Uma pequena empresa pode começar, por exemplo, levantando o índice de analfabetismo de parentes próximos de seus funcionários como pais, avós e tios e posteriormente capacitar funcionários voluntários para darem aulas de alfabetização. Ou ainda, dando aulas de educação financeira para seus funcionários e seus cônjuges e filhos. Essa mesma empresa pode contribuir com o meio-ambiente implantando a coleta seletiva de seu lixo e da comunidade ao redor (1)

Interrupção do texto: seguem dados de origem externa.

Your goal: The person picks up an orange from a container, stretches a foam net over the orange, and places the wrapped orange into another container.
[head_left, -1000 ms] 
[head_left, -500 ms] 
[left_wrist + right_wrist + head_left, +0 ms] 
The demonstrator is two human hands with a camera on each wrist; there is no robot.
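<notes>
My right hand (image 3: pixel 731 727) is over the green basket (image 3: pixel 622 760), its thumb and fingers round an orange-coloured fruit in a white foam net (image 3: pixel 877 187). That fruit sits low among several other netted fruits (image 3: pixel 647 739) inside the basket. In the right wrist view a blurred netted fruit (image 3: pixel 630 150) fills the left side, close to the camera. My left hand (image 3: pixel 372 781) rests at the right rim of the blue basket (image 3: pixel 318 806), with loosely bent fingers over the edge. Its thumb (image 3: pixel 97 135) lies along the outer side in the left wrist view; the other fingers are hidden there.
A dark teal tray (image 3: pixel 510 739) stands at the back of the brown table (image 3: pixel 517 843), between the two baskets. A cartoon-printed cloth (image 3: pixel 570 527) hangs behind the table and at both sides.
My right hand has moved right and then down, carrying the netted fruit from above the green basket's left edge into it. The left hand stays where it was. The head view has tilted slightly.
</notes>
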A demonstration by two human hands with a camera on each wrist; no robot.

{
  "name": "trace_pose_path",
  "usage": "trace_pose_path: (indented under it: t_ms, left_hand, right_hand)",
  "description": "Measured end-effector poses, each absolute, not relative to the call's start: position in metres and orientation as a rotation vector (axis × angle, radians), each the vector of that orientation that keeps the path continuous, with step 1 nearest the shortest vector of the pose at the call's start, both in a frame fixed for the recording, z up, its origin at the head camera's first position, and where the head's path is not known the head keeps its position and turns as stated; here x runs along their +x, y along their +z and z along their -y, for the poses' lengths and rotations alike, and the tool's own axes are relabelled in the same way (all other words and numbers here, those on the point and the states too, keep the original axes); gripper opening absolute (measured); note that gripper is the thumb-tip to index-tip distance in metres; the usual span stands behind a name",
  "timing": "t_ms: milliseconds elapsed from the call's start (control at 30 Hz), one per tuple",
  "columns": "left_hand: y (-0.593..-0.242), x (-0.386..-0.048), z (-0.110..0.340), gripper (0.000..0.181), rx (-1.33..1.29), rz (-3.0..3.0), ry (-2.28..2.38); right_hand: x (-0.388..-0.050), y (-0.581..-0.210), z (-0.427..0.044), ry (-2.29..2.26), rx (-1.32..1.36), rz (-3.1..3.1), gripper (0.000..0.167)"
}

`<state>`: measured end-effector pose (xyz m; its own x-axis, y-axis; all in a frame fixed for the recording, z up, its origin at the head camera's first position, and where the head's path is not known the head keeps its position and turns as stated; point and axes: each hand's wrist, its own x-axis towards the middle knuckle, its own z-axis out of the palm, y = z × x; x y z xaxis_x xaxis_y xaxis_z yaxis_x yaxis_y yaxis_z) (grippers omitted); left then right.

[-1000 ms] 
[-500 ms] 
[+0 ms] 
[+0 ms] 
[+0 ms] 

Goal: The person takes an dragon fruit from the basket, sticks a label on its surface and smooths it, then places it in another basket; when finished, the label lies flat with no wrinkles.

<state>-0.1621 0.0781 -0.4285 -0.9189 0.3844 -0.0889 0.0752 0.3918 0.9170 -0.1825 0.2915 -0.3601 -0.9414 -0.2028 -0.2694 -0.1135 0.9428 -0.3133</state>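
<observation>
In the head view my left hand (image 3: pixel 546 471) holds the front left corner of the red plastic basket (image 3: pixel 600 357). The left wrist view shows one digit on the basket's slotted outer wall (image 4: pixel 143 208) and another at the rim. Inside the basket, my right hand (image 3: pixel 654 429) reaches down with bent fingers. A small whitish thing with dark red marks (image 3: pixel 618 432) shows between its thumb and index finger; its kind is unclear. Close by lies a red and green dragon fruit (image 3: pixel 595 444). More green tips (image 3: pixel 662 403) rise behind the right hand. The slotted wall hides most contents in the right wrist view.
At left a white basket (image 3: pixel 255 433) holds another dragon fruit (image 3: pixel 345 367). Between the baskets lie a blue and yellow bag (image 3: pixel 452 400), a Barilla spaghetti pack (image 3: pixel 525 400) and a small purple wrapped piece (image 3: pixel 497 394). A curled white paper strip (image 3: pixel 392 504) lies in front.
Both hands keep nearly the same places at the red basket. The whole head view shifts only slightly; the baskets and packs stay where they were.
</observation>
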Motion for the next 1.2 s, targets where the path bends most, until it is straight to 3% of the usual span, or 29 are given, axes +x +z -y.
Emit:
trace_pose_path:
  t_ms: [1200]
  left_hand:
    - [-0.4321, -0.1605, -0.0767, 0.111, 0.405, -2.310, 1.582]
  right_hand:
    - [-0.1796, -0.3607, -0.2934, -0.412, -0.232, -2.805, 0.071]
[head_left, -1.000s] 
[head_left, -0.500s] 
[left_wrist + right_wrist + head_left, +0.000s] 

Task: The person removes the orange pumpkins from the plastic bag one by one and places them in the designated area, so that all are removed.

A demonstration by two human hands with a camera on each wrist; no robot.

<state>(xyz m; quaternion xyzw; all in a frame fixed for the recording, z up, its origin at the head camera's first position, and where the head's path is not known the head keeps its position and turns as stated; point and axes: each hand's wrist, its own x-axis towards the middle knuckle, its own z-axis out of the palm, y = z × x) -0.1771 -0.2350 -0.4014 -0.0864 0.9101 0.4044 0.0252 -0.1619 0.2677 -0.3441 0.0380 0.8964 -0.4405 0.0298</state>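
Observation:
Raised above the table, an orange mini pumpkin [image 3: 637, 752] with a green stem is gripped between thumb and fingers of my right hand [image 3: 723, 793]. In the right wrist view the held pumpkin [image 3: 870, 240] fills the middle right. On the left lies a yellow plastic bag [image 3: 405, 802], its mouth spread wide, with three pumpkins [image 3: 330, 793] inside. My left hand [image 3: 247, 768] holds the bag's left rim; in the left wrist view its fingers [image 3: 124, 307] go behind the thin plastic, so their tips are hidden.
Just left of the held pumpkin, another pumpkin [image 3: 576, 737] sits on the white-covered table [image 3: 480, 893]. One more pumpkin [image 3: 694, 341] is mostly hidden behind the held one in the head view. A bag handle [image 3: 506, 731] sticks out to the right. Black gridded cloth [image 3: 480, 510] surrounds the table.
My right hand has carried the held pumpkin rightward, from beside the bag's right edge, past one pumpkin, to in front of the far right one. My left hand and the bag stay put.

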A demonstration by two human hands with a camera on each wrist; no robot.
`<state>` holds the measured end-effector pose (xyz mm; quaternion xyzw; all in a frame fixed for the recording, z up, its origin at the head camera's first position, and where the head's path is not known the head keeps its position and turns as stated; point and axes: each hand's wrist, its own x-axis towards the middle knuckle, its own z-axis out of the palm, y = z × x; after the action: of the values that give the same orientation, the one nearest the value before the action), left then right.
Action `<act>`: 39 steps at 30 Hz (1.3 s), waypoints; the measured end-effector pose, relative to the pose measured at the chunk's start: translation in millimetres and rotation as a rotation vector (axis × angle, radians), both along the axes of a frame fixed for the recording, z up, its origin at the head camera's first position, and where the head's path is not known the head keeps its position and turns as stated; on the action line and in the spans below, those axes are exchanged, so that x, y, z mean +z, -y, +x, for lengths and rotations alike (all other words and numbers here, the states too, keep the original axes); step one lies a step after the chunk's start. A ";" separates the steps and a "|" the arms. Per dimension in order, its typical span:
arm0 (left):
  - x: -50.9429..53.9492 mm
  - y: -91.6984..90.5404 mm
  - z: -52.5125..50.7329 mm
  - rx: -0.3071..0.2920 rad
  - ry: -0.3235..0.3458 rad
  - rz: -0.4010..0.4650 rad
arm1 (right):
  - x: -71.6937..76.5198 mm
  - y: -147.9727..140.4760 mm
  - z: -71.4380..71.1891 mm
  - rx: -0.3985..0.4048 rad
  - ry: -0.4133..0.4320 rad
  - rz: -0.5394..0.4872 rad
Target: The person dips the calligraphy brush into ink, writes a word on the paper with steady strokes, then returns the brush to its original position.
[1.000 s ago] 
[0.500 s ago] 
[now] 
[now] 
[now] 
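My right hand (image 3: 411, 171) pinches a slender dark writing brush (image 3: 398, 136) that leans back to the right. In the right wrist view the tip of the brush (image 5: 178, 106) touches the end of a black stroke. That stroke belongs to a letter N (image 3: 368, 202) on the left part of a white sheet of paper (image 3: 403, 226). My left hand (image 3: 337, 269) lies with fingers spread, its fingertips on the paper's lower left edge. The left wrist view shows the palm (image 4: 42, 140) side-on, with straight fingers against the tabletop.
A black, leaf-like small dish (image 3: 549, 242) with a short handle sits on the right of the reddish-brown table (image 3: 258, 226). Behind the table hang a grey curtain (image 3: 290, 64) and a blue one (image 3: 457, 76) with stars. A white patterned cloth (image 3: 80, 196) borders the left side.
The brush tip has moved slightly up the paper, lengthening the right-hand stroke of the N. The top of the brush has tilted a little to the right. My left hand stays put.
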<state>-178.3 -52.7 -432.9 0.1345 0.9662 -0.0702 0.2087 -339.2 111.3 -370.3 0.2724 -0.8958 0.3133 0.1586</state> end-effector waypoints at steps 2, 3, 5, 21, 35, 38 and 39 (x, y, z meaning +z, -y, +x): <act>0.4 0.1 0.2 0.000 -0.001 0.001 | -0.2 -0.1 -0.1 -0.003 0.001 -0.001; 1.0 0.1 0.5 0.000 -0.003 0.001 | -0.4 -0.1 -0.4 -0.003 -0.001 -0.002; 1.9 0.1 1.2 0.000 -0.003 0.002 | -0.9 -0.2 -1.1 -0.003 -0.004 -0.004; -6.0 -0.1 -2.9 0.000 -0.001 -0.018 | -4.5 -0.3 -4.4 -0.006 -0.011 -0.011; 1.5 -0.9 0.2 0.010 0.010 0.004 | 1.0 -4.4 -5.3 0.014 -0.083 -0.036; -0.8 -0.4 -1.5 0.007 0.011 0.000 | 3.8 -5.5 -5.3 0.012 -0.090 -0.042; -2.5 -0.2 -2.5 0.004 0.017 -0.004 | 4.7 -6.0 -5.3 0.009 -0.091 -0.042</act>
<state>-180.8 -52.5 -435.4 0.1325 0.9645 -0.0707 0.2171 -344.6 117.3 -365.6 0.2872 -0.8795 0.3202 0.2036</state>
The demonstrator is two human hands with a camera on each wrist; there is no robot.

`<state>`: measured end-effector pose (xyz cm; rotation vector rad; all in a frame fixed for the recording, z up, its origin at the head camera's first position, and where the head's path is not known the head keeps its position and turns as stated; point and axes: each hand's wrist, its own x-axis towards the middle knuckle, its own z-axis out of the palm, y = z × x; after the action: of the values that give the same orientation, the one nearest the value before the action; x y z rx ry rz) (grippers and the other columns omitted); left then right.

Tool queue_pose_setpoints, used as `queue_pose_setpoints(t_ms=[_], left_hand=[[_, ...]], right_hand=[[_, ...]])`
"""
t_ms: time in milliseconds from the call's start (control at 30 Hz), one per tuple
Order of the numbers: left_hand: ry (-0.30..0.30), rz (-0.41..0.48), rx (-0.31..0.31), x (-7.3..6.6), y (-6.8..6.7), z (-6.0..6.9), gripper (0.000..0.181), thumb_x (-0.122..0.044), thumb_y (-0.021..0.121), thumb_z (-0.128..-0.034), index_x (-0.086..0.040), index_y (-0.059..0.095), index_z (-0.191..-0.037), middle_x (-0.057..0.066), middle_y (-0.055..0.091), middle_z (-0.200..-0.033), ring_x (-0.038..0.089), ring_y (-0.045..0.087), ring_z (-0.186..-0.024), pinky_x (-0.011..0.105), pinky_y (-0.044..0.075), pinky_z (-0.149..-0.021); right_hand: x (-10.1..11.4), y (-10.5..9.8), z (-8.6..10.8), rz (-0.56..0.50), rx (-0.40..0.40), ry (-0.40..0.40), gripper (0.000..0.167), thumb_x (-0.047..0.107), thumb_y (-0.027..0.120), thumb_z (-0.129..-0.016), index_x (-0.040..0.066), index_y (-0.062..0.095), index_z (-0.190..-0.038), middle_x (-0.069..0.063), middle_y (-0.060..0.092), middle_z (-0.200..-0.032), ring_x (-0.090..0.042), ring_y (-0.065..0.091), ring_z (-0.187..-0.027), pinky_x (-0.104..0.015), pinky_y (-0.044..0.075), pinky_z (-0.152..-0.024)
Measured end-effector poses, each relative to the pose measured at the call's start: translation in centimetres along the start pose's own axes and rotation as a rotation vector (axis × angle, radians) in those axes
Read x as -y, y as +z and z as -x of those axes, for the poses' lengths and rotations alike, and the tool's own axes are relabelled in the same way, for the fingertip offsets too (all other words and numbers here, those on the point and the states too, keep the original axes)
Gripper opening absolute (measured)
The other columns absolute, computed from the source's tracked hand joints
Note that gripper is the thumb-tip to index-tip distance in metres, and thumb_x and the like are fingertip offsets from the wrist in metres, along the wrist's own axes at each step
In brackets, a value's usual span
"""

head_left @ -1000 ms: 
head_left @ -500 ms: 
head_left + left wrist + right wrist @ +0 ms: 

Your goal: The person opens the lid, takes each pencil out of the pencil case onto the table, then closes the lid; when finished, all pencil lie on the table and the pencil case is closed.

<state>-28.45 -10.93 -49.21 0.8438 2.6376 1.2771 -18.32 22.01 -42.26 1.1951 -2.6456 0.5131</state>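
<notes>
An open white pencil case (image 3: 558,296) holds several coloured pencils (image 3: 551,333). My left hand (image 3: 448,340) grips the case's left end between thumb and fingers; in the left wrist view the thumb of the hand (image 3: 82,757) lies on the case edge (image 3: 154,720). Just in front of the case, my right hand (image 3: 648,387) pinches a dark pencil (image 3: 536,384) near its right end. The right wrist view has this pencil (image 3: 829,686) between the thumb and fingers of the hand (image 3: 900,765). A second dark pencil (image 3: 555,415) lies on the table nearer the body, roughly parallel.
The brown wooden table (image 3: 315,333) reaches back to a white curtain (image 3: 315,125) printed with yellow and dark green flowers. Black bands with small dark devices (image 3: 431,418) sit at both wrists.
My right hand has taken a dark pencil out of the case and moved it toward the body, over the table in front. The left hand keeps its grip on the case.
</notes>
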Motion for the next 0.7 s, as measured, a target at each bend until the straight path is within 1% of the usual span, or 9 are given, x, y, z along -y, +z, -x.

Vamos supor que a empresa acima seja uma clínica médica, um consultório dentário, um escritório de advocacia, uma confecção, uma academia de ginástica, uma distribuidora de alimentos, uma escola de idiomas. Não importa. O que importa é que pequenas ações como essas exemplificadas podem fazer muita diferença para clientes internos e externos e para a comunidade em que estejam inseridas. Clientes se tornam fiéis a marca e a empresa se diferencia da concorrência. E essas ações podem se transformar em notícias gerando mídia espontânea em jornais, revistas, rádio e tvs.
(1) A questão da coleta seletiva parece óbvia nos ambientes coorporativos, mas muitas empresas mantêm cestos diferenciados que após recolhidos vão para um recipiente comum. Essa atitude além de prejudicar o meio-ambiente, demonstra total falta de ética e transparência da empresa. Manter as aparências não cabe em lugar algum!